I Didn’t Even Know Her This work has been published in the Teen Ink monthly print magazine.

I expected the usual “Anything new happen at school today?” when I got home that freezing winter day. To my surprise, I saw my mom’s face drenched in tears as she spoke on the phone with a distant relative in Hong Kong. I didn’t know what to do – I had never seen her cry like this. I wondered if I should cry with her or ask what was going on. I didn’t want to do either.

I put my things down, sat next to her, and hugged her. She cried loudly, and whispered, “Gary, your great-grandmother died today of cancer.” She continued to sob mournfully as I sat there dumbfounded.

“Oh,” I replied, somewhat casually. I immediately scolded myself mentally. “Oh?” That’s all you say when your great-grandmother dies – the first family member to die during your lifetime? Have you no heart? Do something!

I instinctively hugged my sobbing mom tighter. I ­didn’t cry. I didn’t even know my great-grandmother. I guess that’s the price I pay for being born in America with parents who were born in a distant country. I hardly know my relatives. And so, while my mom cried over her memories of her grandmother, I thought, My who?

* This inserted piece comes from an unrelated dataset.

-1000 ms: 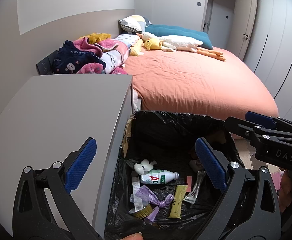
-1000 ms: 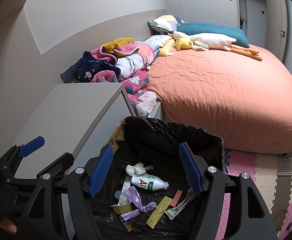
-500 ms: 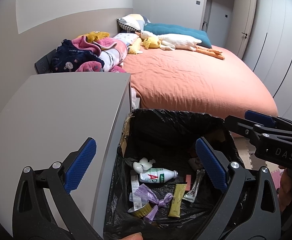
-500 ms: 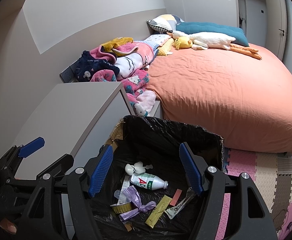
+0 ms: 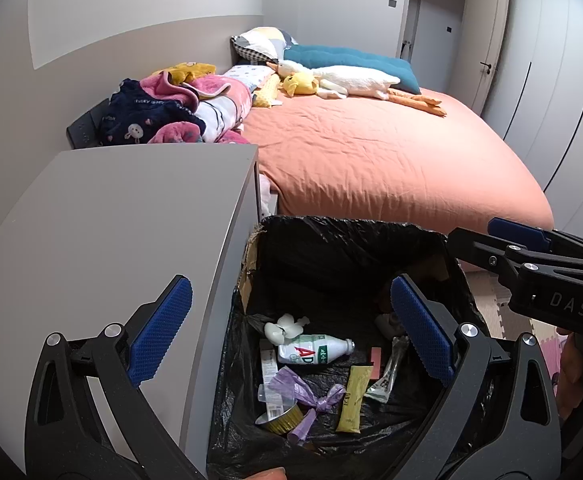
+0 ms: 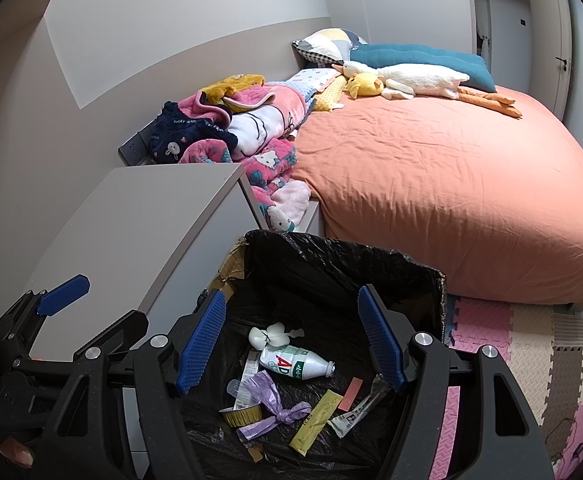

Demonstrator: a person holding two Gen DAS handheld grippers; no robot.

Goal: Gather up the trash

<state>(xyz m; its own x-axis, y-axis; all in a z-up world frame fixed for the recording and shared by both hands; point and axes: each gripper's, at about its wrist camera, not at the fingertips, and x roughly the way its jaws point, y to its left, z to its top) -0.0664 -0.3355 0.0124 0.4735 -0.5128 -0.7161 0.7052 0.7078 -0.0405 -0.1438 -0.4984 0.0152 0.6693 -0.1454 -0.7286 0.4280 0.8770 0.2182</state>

Of course, there were things I knew about her that a boy would know, or should know, about his great-grandmother – that she loved me. I vividly remember seeing her one of the two times I went to Hong Kong. She gave me a red envelope with 100 Hong Kong dollars in it. I took the envelope with both hands to show respect, and gave her a kiss on the cheek, thinking, I’m rich! But my great-grandmother wasn’t, so why was she giving me this money? While the gift would be the equivalent of $20 to an American kid, to me it was the equivalent of care, good will, and love.

I remember when I was little, I would sometimes brag about having a great-grandmother. “You have a grandmother, while I have a great-grandmother!” I thought it was cool to have a great-grandmother. And it was. It was like having history built right into your family tree, having a living relative who was born before World War II.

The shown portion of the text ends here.